_Problem details:_ Any pictures in the records below must be left out when you repeat the lines from the line containing "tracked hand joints" through the line containing "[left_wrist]" exactly.

Records excerpted from a collection:
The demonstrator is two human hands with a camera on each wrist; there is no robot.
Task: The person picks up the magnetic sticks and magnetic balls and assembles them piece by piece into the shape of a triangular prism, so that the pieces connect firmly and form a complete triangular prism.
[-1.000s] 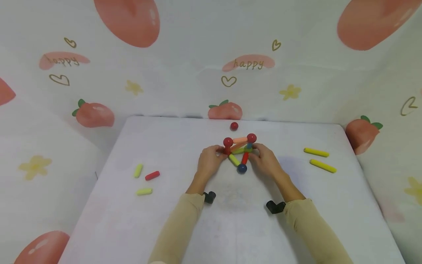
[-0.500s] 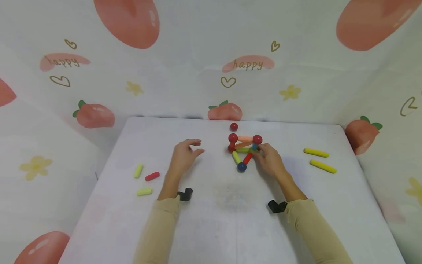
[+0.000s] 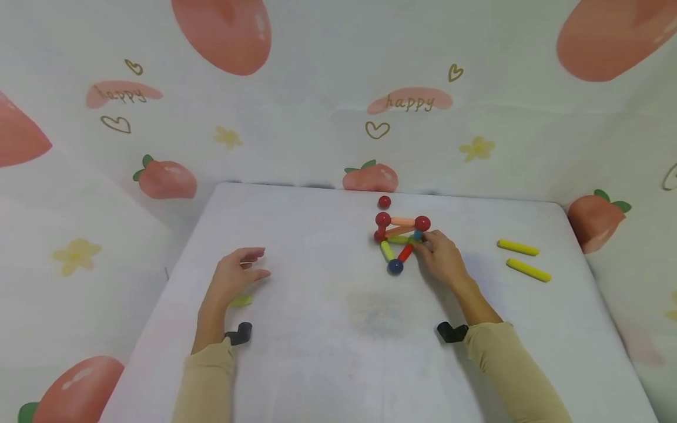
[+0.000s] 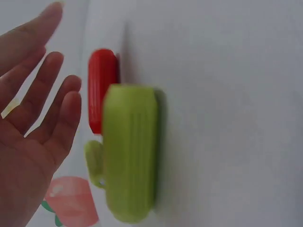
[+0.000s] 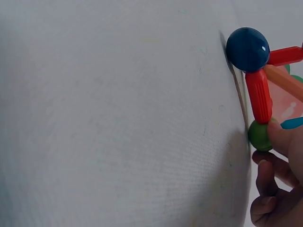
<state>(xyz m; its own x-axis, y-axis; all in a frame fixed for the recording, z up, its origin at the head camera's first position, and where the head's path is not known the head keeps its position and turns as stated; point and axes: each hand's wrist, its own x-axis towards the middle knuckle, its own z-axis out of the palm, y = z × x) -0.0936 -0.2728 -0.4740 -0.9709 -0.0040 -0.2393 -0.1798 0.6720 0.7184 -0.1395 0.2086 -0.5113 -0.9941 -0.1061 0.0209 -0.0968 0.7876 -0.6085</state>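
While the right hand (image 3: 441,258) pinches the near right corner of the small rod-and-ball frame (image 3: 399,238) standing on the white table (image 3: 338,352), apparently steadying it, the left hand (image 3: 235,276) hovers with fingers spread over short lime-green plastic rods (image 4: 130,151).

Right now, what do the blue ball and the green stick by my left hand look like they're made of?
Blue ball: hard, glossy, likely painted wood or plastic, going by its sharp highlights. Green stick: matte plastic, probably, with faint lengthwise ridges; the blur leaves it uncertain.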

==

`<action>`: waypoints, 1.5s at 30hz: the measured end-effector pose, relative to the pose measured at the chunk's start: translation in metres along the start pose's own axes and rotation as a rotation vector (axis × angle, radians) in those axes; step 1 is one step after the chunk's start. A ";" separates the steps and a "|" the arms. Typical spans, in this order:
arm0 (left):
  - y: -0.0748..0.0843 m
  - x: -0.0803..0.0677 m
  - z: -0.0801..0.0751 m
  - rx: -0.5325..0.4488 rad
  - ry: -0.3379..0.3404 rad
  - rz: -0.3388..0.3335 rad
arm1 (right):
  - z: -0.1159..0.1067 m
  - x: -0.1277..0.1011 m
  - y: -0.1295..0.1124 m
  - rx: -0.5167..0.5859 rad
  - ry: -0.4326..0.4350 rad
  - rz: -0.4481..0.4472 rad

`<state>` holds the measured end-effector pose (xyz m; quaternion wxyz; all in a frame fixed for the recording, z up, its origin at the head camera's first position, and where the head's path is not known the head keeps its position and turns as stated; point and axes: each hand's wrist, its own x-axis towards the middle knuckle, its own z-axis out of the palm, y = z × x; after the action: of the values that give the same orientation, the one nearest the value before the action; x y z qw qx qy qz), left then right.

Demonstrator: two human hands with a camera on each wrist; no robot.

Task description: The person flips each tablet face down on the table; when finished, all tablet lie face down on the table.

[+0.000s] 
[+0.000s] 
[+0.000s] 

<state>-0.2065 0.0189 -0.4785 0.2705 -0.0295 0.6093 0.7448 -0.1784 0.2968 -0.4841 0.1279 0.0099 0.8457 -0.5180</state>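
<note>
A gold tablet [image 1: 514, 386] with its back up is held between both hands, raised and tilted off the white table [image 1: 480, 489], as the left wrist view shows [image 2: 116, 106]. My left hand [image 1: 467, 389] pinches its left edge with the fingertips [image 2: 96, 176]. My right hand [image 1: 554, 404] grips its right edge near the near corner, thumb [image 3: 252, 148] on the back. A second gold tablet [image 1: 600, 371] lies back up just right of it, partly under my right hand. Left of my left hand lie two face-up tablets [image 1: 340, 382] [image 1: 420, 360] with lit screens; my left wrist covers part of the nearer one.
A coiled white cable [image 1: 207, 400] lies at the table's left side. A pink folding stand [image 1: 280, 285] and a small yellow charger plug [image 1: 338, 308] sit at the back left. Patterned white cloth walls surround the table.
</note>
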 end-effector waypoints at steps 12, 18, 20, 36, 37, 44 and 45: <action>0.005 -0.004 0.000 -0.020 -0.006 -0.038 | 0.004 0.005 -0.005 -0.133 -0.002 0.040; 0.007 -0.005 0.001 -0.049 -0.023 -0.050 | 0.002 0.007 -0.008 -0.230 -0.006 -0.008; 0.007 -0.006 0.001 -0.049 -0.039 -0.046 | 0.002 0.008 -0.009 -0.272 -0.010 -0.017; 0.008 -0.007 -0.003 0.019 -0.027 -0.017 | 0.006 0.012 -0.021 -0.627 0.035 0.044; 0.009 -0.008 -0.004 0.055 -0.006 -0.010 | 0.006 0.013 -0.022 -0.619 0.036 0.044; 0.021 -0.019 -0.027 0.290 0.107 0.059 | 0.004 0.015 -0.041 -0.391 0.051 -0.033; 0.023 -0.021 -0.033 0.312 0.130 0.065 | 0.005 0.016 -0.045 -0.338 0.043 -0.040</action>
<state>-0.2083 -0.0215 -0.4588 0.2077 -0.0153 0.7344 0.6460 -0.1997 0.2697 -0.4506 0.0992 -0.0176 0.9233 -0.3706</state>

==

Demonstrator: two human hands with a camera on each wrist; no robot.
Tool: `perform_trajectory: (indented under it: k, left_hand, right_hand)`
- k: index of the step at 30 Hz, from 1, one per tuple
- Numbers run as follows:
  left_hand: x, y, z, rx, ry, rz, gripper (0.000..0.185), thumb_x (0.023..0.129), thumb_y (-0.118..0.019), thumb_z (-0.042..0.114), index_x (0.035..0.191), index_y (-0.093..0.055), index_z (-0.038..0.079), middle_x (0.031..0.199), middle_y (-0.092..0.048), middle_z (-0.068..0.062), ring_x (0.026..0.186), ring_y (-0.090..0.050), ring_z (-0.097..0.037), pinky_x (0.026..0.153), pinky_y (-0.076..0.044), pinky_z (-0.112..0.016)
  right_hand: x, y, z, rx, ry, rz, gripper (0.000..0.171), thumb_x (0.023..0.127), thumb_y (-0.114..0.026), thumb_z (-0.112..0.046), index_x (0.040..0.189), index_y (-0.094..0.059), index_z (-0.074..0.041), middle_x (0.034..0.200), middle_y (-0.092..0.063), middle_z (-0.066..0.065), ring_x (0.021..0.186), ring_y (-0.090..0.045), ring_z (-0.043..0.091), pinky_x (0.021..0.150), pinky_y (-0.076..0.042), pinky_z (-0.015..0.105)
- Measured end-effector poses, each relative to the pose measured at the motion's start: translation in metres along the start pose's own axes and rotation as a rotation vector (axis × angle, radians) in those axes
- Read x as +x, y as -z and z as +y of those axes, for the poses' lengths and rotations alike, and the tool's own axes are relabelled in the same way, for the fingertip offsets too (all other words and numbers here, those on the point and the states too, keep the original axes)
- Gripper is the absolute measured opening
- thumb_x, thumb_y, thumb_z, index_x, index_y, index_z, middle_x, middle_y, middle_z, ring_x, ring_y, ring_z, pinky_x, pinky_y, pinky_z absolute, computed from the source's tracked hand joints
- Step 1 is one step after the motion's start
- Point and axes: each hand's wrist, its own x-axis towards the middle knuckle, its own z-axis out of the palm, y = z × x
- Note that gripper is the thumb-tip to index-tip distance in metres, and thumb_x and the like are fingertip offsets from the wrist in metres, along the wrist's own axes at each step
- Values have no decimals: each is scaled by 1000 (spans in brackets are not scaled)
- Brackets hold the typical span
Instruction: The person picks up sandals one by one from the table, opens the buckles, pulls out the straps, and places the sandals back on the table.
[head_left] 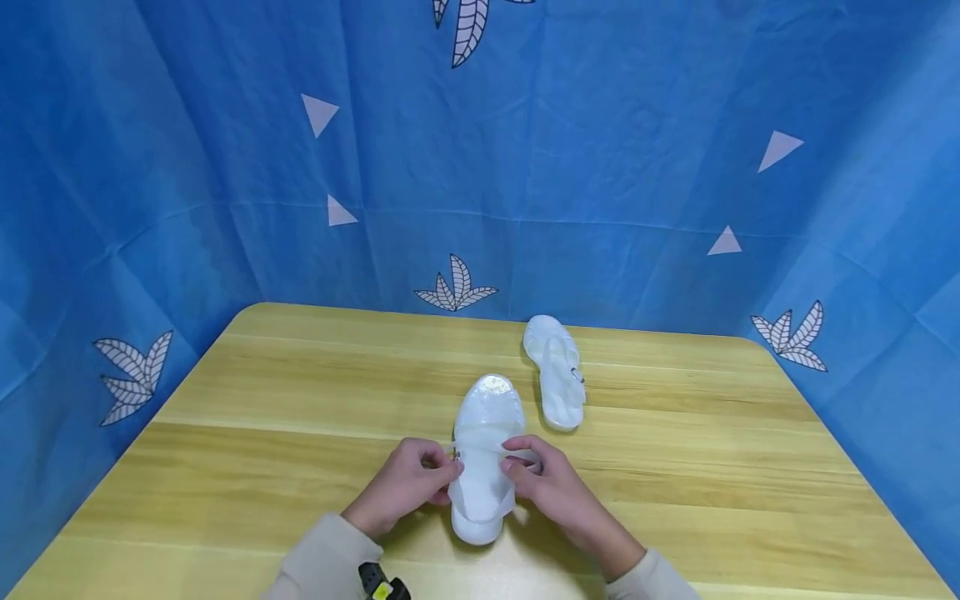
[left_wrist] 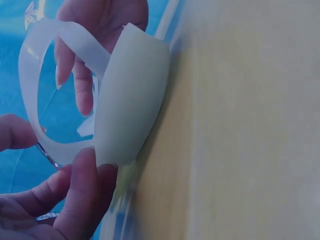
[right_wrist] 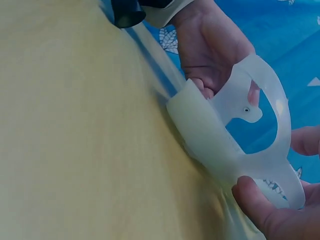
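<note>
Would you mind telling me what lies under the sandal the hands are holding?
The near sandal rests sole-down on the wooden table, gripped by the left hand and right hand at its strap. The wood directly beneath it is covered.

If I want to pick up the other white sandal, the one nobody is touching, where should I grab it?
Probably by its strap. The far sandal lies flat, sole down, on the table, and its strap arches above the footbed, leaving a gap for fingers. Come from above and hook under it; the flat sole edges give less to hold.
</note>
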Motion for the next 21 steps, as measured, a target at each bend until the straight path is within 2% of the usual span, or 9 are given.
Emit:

_Finished exercise:_
- thumb_x, thumb_y, thumb_z, index_x, index_y, index_z, middle_x, middle_y, middle_z, ring_x, ring_y, ring_z, pinky_x, pinky_y, pinky_z absolute, computed from the source's tracked hand joints
- Step 1 is one step after the motion's start
- Point and axes: each hand's wrist, its own x-axis towards the middle knuckle, its own z-axis out of the palm, y = z × x
- Note that gripper is the thumb-tip to index-tip distance in metres, and thumb_x and the like are fingertip offsets from the wrist in metres, along the wrist's own axes at each step
- Values have no decimals: each is scaled by 1000 (spans in brackets are not scaled)
- Brackets hold the typical span
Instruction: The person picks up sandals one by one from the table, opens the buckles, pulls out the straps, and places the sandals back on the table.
[head_left] 
[left_wrist] 

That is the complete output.